I left that clinic with a huge weight being lifted off my shoulders. My friend offered for me to stay at her house after the procedure where she would look after me. The following day my cousin called me at work to see how I was going. I told her how great I was feeling, how relieved I was and continued to tell her that I had decided to have an abortion. She was horrified and she told me that I couldn’t do that, that I was aborting ‘my’ baby. I felt anger toward her that she was challenging me and not supporting me and our phone conversation ended on a sour note.
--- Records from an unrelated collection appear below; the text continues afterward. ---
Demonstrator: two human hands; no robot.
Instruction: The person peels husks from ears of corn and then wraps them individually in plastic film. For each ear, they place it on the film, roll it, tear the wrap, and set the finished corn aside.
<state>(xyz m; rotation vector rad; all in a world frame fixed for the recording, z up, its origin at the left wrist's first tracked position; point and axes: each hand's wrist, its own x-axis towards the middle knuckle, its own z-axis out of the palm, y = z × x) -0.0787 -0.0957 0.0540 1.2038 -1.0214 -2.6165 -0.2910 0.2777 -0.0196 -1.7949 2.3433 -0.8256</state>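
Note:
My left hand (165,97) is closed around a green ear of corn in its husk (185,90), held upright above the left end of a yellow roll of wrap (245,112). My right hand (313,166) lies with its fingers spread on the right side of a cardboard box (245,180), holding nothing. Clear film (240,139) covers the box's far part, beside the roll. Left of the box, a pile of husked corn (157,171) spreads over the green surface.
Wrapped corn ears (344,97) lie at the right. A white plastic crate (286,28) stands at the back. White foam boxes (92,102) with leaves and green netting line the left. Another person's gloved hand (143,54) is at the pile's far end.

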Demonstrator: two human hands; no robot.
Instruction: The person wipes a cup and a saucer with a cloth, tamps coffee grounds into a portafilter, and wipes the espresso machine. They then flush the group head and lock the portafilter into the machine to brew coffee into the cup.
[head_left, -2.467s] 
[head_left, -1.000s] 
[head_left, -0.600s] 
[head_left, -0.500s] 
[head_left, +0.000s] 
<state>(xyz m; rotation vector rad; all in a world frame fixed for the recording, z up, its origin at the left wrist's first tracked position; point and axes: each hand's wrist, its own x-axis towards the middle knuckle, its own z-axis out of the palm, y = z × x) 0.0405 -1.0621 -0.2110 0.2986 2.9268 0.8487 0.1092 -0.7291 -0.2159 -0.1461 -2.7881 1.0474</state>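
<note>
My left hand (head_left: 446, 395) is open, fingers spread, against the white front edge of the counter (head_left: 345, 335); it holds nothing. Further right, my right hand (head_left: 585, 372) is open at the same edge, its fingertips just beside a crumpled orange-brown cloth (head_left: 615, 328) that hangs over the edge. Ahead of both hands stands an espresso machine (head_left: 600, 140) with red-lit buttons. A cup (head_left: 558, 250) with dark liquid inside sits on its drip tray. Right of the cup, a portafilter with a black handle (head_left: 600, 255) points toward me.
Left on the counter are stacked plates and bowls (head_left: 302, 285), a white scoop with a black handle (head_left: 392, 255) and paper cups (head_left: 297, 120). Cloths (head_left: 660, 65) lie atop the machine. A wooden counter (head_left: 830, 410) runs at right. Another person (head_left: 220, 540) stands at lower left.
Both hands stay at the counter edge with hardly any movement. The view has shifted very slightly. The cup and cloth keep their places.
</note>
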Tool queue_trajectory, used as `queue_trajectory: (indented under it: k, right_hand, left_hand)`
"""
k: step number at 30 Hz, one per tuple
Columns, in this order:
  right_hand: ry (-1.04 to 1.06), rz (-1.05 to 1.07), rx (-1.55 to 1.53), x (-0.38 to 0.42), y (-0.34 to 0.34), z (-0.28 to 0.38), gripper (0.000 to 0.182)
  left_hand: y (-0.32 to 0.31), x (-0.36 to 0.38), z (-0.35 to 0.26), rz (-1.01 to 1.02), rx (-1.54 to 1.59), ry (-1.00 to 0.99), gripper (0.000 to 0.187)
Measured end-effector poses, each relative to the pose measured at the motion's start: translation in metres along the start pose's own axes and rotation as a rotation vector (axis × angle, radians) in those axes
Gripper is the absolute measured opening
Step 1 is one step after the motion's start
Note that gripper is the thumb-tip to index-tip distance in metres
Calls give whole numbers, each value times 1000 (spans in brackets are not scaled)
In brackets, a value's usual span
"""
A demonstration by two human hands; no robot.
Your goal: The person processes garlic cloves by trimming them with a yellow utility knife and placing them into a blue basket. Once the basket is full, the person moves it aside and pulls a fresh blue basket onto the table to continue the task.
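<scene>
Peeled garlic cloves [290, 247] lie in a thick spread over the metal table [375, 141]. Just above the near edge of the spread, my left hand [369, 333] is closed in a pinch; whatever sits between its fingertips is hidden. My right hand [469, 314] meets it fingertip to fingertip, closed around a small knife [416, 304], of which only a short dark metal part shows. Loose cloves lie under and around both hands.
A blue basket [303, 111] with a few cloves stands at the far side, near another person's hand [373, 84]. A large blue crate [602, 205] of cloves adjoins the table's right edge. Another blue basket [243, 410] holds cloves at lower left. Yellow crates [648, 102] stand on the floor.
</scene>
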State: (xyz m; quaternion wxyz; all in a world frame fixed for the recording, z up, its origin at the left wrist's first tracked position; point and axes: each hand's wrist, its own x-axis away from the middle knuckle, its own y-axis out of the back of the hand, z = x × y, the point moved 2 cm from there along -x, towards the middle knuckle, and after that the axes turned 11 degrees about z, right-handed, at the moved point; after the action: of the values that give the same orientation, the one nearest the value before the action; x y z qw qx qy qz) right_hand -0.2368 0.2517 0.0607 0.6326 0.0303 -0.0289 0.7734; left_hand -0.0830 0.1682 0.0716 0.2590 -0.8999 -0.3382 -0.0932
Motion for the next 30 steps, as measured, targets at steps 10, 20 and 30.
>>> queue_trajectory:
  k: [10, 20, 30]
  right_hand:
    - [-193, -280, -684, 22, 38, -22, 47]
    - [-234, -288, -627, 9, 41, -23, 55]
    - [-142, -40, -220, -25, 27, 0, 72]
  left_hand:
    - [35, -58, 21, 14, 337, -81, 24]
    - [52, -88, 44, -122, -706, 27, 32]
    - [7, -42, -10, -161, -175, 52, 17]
The day after this conversation I received a phone call from my cousin's Mum who I was very close with. My cousin had told her. She pleaded and begged me not to do it. She asked me to go around to her place and talk to her. I really didn’t want to but I was doing it only to please her and get her off my back. After hours of crying and being held in my auntie’s arms, she had convinced me to keep my baby. She told me that being pregnant was in no way going to stop my parents from loving me and that they would be disappointed and shocked but that they would come around. And she also convinced me that it wasn’t the end of the world that I would cope because I was strong. Most importantly she helped me to realise that I would never be able to forgive myself for doing this heinous act and would never be able to live in complete freedom having the burden of this on my soul. That was the day Satan lost his battle. My family slowly came to terms with it and when my little boy was born into this world he was truly a gift sent from heaven, not only for me but also for my family. I truly believe that God can make good of difficult situations. Even though my baby was made out of wedlock, God still blessed me. Less than a year after my son was born his Dad and I broke up and I became a solo parent for the next 7 years of his life. Without a doubt, they were the hardest years of my life but the most rewarding and I would not change it for anything or anyone. I am now happily married and 5 months ago was blessed with another baby boy. My eldest boy now 9 ½ years old is the proudest and happiest big brother ever (and a fantastic helper!). I could not imagine life without him and I still look at him today and count him as a blessing. I can’t believe Satan was going to rob him of his life through me.
My faith is stronger than ever now and I wish to reach out to all those women out there who are thinking of aborting their baby because of whatever reasons or circumstances they may have. I feel sorry for all women who say I CAN'T do this. You CAN do it! Satan’s lies have made you believe that you CAN'T do it. I cannot stress this enough. Every one of us was made in the image of God himself. Life has been given as a gift to us which we have not been given authority to take away. Only God the Father has this authority. Ignore what the media, social networks, friends and family say to you, this child deserves to live, they deserve your care and love, and they have a right to live! Do not punish them for the circumstances surrounding their conception. I plead with you - be strong and have a little faith that God will see you through!